Set out exactly, line by line, the stretch of data below that begins at the line containing "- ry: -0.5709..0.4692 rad" and ends at the line containing "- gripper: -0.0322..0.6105", with both ends kept.

------ WORKING DATA ------

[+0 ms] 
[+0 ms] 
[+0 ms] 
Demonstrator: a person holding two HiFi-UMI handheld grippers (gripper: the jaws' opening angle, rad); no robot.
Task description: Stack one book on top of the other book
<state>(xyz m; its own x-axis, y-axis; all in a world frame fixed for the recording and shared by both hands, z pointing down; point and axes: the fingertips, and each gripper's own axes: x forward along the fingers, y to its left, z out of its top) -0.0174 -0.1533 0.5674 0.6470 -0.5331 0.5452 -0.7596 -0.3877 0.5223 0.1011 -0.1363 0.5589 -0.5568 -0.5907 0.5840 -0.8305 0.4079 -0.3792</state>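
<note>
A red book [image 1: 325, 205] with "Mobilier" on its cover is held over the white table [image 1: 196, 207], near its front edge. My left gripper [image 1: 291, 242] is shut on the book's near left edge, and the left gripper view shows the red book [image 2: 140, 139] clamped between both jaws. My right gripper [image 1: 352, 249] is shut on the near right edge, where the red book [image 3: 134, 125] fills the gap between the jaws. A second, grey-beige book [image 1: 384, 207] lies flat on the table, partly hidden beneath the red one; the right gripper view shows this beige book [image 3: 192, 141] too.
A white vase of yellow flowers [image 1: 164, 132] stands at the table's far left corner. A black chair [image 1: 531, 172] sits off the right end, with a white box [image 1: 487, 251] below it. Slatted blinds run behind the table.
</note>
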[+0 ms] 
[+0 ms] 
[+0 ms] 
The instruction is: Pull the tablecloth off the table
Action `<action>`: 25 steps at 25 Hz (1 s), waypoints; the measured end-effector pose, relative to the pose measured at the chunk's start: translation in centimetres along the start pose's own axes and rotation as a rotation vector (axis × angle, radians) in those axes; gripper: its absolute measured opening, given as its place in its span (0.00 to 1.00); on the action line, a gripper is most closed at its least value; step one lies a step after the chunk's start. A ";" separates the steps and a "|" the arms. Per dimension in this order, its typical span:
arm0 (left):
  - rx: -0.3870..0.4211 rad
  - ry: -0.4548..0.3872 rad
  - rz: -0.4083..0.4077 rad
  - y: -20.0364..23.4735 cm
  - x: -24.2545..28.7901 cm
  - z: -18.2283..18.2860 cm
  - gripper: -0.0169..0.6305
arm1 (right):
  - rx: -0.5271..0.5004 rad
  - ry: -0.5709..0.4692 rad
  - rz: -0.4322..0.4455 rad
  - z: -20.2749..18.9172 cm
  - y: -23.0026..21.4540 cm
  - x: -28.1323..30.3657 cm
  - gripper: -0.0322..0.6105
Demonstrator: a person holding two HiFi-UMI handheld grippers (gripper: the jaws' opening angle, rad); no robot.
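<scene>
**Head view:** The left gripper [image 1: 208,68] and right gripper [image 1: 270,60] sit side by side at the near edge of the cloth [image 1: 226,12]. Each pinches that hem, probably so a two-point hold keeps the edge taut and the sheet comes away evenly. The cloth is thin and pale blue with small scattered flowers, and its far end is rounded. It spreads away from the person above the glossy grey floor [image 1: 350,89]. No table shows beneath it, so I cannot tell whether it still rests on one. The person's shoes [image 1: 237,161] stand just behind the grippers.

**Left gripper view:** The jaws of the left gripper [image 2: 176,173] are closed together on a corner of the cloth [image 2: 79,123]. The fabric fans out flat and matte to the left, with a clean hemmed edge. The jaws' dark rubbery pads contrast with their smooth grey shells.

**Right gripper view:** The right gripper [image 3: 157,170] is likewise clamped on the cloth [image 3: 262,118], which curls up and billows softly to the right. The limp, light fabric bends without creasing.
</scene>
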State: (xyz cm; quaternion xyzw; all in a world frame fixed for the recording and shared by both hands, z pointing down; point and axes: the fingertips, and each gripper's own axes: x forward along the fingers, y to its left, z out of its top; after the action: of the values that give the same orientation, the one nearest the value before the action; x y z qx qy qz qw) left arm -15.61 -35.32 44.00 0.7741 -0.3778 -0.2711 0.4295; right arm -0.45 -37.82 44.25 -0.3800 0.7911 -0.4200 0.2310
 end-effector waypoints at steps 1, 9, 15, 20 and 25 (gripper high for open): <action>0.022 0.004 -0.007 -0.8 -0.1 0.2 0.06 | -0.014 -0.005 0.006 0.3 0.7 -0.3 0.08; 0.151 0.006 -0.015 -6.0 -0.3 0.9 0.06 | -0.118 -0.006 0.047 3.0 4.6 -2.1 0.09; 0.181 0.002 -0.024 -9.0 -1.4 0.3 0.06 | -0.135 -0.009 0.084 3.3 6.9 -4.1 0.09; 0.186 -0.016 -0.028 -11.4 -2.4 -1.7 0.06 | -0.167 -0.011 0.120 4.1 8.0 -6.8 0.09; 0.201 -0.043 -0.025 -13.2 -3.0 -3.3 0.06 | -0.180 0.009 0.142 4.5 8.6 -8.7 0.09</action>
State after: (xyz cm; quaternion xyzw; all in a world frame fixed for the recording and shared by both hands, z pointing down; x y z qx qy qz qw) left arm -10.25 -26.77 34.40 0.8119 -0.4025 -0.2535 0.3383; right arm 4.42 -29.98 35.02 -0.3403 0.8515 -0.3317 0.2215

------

(YOUR SOLUTION)
  - ry: -0.5709..0.4692 rad
  - rz: -0.4322..0.4455 rad
  - z: -20.2749..18.9172 cm
  - y: -23.0026..21.4540 cm
  - x: -28.1323..30.3657 cm
  - gripper: -0.0322..0.6105

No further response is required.